For centuries, sailors and landbubblers have been fascinated and equally haunted by these complex miragelike sightings. “Fata morgana” is an Italian term named after the Arthurian sorceress Morgan le Fay. These mirages were believed to be fairy castles in the air or false land conjured by her witchcraft to lure sailors to their deaths, explains SKYbrary.
Even more so, folklore states that this mirage was the reason for sightings of the Flying Dutchman, a 17th-century "ghost ship" doomed to sail the seas forever. Wired explained this as “basic physics.” When the sun heats up the atmosphere above the ocean, it creates a gradient of temperatures that forms an air-cake, in which a layer of warm air flutters atop a layer of cool air. When the light touches the boundary between the two layers, it bends and travels through the new layer at a different angle. This is known as refraction.

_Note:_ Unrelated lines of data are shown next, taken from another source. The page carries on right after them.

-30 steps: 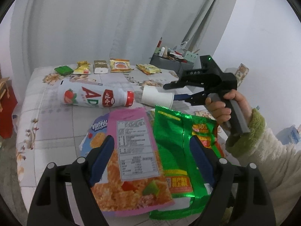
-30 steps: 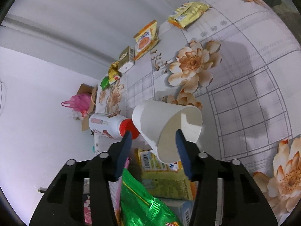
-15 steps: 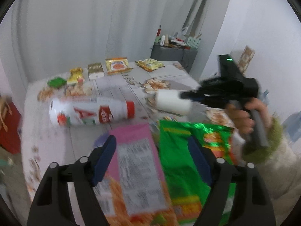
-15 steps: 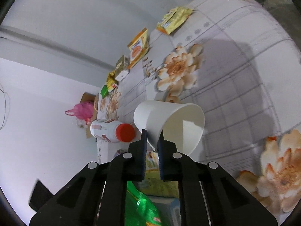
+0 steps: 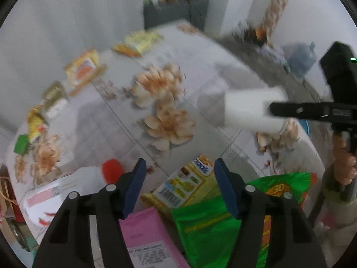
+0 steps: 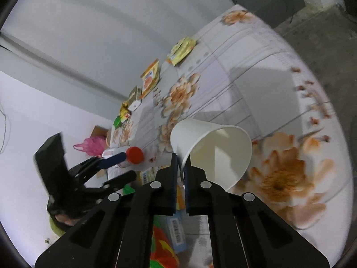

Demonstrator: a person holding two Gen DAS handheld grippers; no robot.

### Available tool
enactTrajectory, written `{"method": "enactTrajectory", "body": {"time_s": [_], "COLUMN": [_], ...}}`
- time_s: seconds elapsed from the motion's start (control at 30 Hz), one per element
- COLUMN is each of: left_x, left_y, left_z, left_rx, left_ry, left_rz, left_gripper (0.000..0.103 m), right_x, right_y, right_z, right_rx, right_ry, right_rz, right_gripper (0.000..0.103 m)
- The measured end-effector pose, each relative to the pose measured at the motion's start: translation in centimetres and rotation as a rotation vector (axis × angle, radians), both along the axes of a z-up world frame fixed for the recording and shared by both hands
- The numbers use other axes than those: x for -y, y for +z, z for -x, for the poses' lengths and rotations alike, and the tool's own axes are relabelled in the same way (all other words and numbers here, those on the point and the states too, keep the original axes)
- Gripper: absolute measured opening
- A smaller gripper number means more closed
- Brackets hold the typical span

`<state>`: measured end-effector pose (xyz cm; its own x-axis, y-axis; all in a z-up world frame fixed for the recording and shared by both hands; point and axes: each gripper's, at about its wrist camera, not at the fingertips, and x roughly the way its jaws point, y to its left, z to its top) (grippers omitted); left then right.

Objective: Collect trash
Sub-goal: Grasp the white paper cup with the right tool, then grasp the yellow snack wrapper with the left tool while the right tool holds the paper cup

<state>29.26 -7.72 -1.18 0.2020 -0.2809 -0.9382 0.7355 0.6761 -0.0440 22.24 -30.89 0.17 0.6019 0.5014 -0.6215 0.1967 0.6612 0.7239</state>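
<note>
Tablecloth [image 6: 256, 71] with orange flowers covers nearly the whole table, and its widest bare stretch runs ahead and to the right of the right gripper [image 6: 181, 172], out to the far edge where the cloth drops toward grey floor [image 6: 323, 22]. Along the edge by the pale curtain [image 5: 73, 17], well ahead of both grippers, a row of small wrappers [image 6: 150, 79] lies flat, leaving the middle open.

Close below the left gripper [image 5: 179, 176] the surface is crowded: a green snack bag [image 5: 212, 223] and a pink snack bag [image 5: 147, 234] lie overlapping right under its fingers, a yellow snack box [image 5: 185, 185] shows between them, and a white bottle with a red cap [image 5: 67, 189] lies on its side just to the left. That gripper is tipped steeply down over the pile, its jaws closing with nothing pressed between the blue pads [image 5: 135, 185], only wrappers lying beneath.

The paper cup [image 6: 212, 149] is off the cloth, tilted with its mouth toward the right gripper, whose jaws are pinched together on the cup's rim wall. From the left wrist view that gripper reaches in from the right, angled gently downward, with a hand [image 5: 343, 165] wrapped round its grip.
</note>
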Motion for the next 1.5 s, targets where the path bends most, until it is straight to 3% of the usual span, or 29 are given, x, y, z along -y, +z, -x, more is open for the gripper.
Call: {"method": "enactTrajectory", "body": {"time_s": [0.13, 0.4, 0.5, 0.6, 0.73, 0.8, 0.83, 1.3, 1.5], "left_x": [1.8, 4.4, 5.1, 5.8, 7.0, 7.1, 7.5, 7.6, 5.9], "left_y": [-1.9, -5.1, -5.4, -5.3, -4.9, -4.5, -4.3, 0.3, 0.3], "left_z": [-1.0, -1.2, -0.9, -0.7, -0.2, -0.4, -0.6, -2.2, 0.1], "left_rx": [-0.129, -0.280, -0.256, -0.226, -0.196, -0.171, -0.165, -0.063, -0.035], "left_ry": [-0.056, -0.145, -0.183, -0.196, -0.216, -0.218, -0.217, -0.163, -0.215], "left_rz": [-0.049, -0.189, -0.246, -0.266, -0.260, -0.250, -0.248, -0.067, -0.133], "left_gripper": [0.061, 0.061, 0.061, 0.051, 0.028, 0.003, 0.000, 0.000, 0.002], "right_x": [0.9, 1.4, 1.5, 1.6, 1.7, 1.8, 1.9, 2.9, 3.2], "right_y": [-0.1, -0.1, 0.0, -0.1, -0.2, -0.1, 0.0, 0.0, 0.2], "right_z": [0.8, 1.5, 1.7, 1.8, 1.9, 1.9, 2.0, 2.5, 2.9], "right_rx": [0.011, 0.019, 0.026, 0.027, 0.028, 0.031, 0.031, 0.037, 0.041], "right_ry": [-0.016, -0.029, -0.034, -0.038, -0.045, -0.048, -0.051, -0.081, -0.077], "right_rz": [-0.011, -0.021, -0.021, -0.026, -0.028, -0.024, -0.023, -0.022, -0.016], "right_gripper": [0.004, 0.004, 0.004, 0.004, 0.004, 0.004, 0.004, 0.004, 0.004]}}
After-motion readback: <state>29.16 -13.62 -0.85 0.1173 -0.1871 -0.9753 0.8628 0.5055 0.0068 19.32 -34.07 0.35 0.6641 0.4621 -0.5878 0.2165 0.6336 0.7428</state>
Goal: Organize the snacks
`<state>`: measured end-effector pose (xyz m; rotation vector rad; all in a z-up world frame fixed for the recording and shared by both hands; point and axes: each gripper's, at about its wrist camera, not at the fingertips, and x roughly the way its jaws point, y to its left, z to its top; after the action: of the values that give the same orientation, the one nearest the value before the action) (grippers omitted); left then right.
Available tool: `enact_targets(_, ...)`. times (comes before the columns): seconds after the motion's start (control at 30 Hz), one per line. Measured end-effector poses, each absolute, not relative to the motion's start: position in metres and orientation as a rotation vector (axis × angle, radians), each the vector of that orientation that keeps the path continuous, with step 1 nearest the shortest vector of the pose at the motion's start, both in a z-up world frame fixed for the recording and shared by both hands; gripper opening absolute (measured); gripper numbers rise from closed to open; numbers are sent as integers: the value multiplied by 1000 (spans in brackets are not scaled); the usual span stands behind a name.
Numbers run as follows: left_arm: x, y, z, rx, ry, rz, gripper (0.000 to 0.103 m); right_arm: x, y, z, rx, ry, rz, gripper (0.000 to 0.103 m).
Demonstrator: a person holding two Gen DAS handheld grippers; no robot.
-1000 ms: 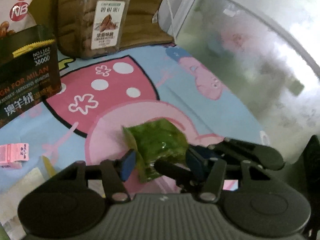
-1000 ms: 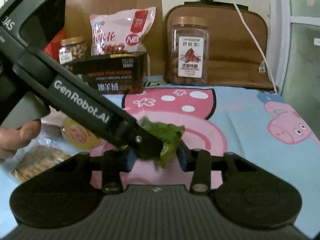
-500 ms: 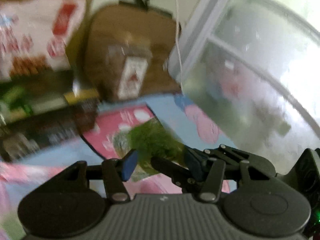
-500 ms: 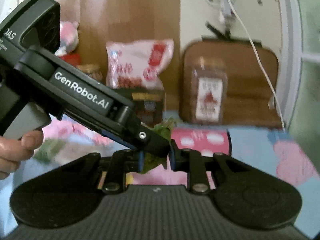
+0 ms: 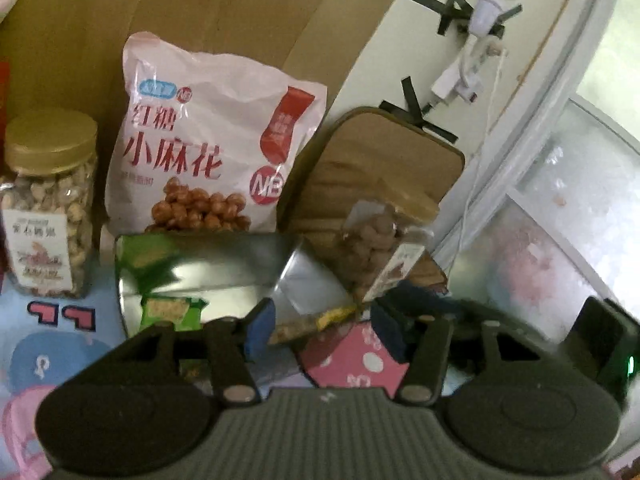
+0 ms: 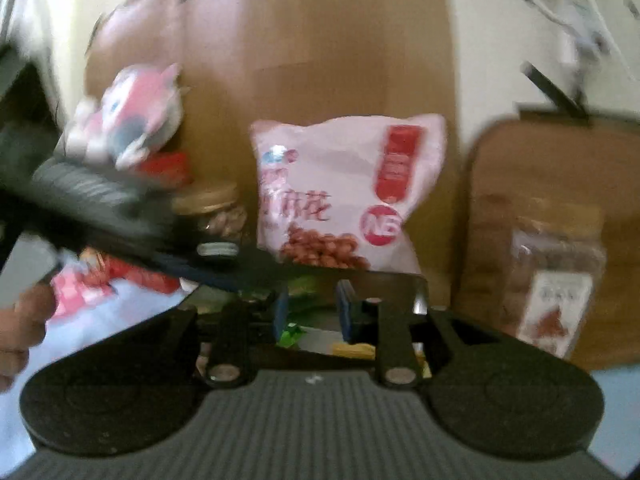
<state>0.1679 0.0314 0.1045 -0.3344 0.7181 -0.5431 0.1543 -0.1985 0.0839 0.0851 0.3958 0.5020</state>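
Lying level | green packet (image 5: 172,309) | long axis left-right | in box (image 5: 224,256)

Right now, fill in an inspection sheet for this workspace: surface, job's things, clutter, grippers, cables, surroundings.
Surface: cartoon-print cloth, partly covered.
Job's things: green packet; open box with a green cracker pack inside; pink snack bag; gold-lidded nut jar; second jar.
Clutter: plush toy; brown pad.
Grippers: left gripper open, grips nothing, its jaws have just been opening; right gripper on the green packet, jaws have just opened slightly; view blurred.
Cables: white cable hangs down the wall.
Surroundings: cardboard backing; frosted window.
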Motion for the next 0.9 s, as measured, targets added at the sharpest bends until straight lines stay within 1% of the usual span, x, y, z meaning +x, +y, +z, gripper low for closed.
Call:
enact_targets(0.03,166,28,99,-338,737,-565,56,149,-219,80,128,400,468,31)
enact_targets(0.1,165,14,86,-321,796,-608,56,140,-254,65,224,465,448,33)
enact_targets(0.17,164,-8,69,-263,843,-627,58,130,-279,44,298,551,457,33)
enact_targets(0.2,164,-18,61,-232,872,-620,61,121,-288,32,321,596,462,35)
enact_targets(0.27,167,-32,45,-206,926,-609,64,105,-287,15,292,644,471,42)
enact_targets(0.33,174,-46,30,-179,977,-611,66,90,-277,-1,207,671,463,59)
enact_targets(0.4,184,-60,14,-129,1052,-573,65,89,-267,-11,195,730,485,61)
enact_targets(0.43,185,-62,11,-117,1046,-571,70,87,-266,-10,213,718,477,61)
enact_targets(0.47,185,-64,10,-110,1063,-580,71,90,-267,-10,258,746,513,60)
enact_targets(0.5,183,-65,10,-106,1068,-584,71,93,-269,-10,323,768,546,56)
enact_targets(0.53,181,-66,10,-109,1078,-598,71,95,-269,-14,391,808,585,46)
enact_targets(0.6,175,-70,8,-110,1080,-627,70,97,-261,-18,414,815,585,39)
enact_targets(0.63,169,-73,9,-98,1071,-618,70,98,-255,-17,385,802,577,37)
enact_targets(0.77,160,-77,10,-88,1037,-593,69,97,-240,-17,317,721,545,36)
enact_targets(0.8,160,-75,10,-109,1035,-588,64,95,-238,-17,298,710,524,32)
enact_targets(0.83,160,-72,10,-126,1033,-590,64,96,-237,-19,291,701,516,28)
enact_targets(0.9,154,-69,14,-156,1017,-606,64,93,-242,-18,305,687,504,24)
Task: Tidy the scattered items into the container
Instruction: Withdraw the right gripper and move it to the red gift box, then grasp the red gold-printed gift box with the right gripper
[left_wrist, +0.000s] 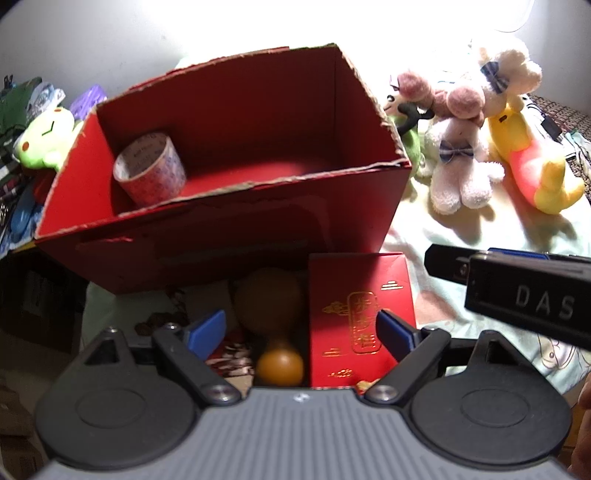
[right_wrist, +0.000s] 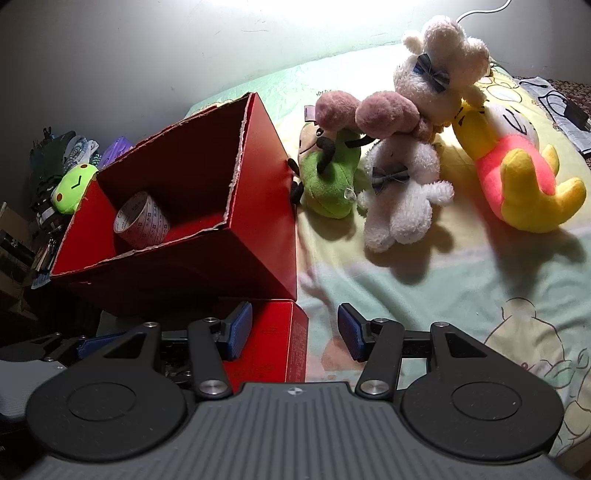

Followed by refraction, the rest of the illusion is triggered by how the brain works. When the brain receives the light that is bent, the brain thinks that the object is where it would be if the light's path was straight. In fata morgana, the brain places the object where it would be if the light traveled in a straight path, higher than it actually is. This creates the illusion that a ship is a lot more above the sea than it actually is.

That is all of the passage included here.